:: Extracted data

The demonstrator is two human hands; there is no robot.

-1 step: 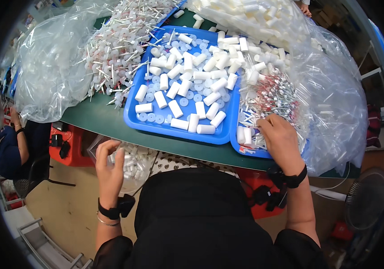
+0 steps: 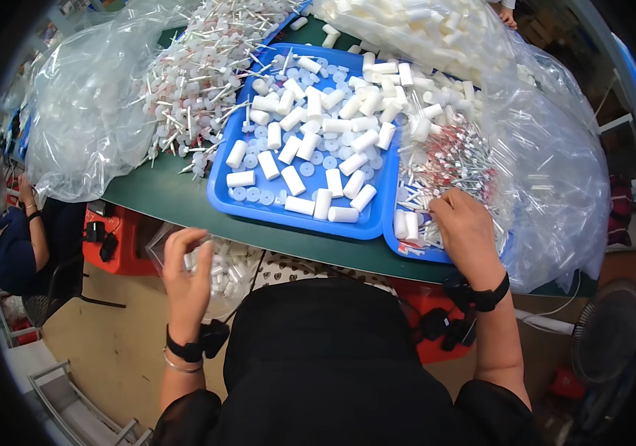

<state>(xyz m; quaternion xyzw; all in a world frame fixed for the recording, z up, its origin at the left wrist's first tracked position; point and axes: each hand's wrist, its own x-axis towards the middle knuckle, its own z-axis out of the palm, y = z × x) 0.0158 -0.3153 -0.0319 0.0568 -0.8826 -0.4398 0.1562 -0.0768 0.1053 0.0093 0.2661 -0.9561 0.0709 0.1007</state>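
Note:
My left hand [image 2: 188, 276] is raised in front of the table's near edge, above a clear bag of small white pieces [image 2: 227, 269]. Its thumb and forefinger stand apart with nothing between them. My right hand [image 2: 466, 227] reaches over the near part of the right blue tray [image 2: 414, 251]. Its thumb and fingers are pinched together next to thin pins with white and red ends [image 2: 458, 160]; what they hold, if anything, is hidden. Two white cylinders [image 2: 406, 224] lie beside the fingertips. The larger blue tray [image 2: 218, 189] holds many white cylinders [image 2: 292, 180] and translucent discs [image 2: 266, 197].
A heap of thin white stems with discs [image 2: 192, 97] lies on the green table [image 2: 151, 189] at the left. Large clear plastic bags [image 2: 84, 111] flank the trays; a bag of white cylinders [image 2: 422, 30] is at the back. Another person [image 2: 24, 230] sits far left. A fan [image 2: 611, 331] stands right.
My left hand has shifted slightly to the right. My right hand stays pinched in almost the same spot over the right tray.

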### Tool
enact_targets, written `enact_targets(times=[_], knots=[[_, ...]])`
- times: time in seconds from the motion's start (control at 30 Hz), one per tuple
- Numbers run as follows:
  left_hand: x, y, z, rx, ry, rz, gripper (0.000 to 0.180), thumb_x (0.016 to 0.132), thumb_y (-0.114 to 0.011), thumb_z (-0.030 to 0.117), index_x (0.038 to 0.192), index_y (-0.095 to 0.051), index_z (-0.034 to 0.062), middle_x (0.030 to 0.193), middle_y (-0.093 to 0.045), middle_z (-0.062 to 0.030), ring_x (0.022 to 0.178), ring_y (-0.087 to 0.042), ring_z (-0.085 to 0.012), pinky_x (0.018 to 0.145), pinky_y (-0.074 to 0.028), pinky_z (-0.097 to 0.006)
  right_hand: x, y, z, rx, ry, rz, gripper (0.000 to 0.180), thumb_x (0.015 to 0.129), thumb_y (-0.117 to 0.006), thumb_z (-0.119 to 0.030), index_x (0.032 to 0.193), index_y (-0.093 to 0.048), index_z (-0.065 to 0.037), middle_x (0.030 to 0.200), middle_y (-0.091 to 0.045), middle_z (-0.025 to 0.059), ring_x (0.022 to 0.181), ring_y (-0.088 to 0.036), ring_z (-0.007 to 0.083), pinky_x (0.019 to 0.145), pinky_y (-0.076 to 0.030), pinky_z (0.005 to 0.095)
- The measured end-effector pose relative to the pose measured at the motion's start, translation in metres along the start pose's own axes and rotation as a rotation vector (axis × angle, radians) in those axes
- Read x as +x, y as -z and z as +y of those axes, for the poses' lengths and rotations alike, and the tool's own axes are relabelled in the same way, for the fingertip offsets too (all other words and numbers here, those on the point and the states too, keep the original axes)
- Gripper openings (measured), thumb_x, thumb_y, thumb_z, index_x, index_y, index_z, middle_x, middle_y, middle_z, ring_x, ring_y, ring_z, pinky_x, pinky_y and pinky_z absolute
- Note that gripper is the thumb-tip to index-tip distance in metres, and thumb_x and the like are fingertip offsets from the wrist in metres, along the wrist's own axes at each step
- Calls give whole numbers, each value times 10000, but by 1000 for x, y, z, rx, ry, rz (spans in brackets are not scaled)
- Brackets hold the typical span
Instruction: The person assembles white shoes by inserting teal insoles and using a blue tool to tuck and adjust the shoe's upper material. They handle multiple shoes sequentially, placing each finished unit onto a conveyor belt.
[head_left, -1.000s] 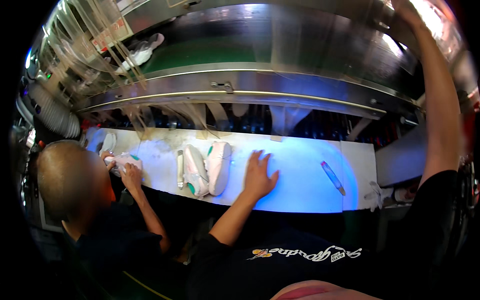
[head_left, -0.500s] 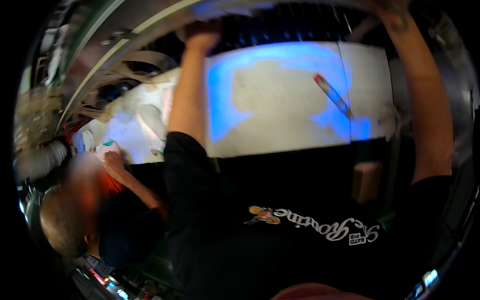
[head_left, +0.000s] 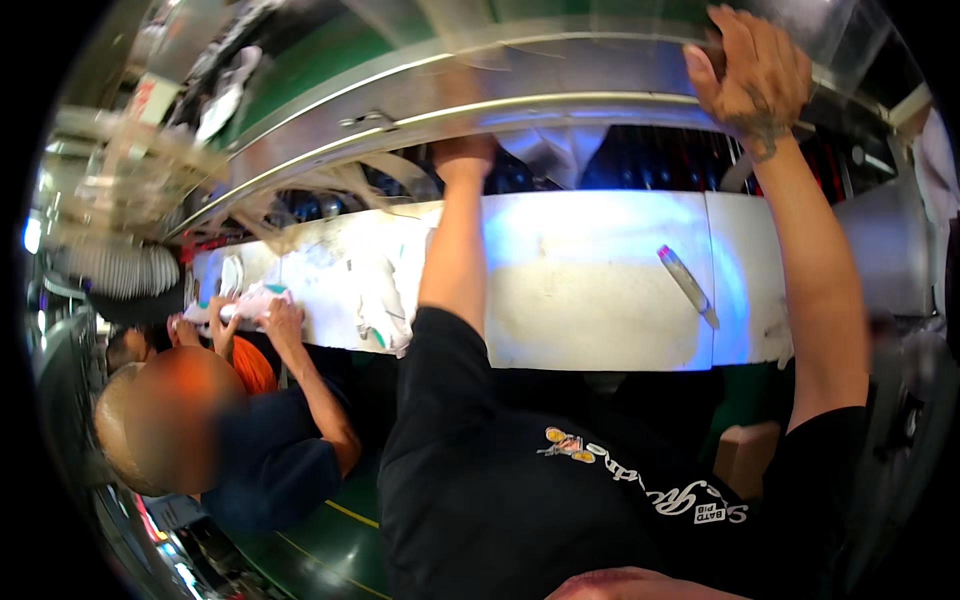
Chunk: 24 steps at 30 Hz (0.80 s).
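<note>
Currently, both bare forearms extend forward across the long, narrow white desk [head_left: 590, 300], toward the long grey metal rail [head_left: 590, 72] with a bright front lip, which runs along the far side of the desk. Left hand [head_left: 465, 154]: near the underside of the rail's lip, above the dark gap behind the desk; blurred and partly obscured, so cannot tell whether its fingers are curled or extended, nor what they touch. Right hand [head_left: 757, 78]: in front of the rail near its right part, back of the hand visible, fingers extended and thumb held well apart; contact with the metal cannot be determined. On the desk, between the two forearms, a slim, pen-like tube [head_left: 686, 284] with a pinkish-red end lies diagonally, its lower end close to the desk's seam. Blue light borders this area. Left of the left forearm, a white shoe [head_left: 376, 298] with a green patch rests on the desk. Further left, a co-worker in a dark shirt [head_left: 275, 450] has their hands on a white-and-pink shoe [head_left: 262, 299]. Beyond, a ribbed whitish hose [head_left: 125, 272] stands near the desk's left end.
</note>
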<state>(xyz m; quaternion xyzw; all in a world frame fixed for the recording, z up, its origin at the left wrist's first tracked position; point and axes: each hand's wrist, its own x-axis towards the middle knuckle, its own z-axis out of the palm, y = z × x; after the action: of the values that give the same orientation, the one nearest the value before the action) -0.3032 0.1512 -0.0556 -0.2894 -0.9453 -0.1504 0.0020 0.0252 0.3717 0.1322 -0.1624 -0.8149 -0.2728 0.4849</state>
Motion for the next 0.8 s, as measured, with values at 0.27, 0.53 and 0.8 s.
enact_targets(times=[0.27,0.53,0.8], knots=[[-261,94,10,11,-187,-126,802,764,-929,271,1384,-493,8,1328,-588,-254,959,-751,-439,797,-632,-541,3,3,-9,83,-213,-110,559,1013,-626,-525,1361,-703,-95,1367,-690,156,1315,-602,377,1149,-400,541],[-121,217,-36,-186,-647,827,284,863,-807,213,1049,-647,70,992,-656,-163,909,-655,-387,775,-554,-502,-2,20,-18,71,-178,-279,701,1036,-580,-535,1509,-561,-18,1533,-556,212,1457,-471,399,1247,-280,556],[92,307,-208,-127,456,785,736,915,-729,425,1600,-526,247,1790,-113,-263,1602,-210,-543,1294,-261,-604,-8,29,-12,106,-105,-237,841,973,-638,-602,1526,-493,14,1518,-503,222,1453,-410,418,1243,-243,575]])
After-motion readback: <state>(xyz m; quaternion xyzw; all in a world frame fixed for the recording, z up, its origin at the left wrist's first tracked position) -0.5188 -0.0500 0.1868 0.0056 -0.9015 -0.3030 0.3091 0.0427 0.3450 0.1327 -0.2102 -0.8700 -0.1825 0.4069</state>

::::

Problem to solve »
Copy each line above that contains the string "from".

Expected output »
- times: time in seconds from the motion's start (control at 30 Hz), one per tuple
- Note that gripper is the thumb-tip to index-tip distance in metres, and thumb_x and the like are fingertip offsets from the wrist in metres, along the wrist's own axes at each step

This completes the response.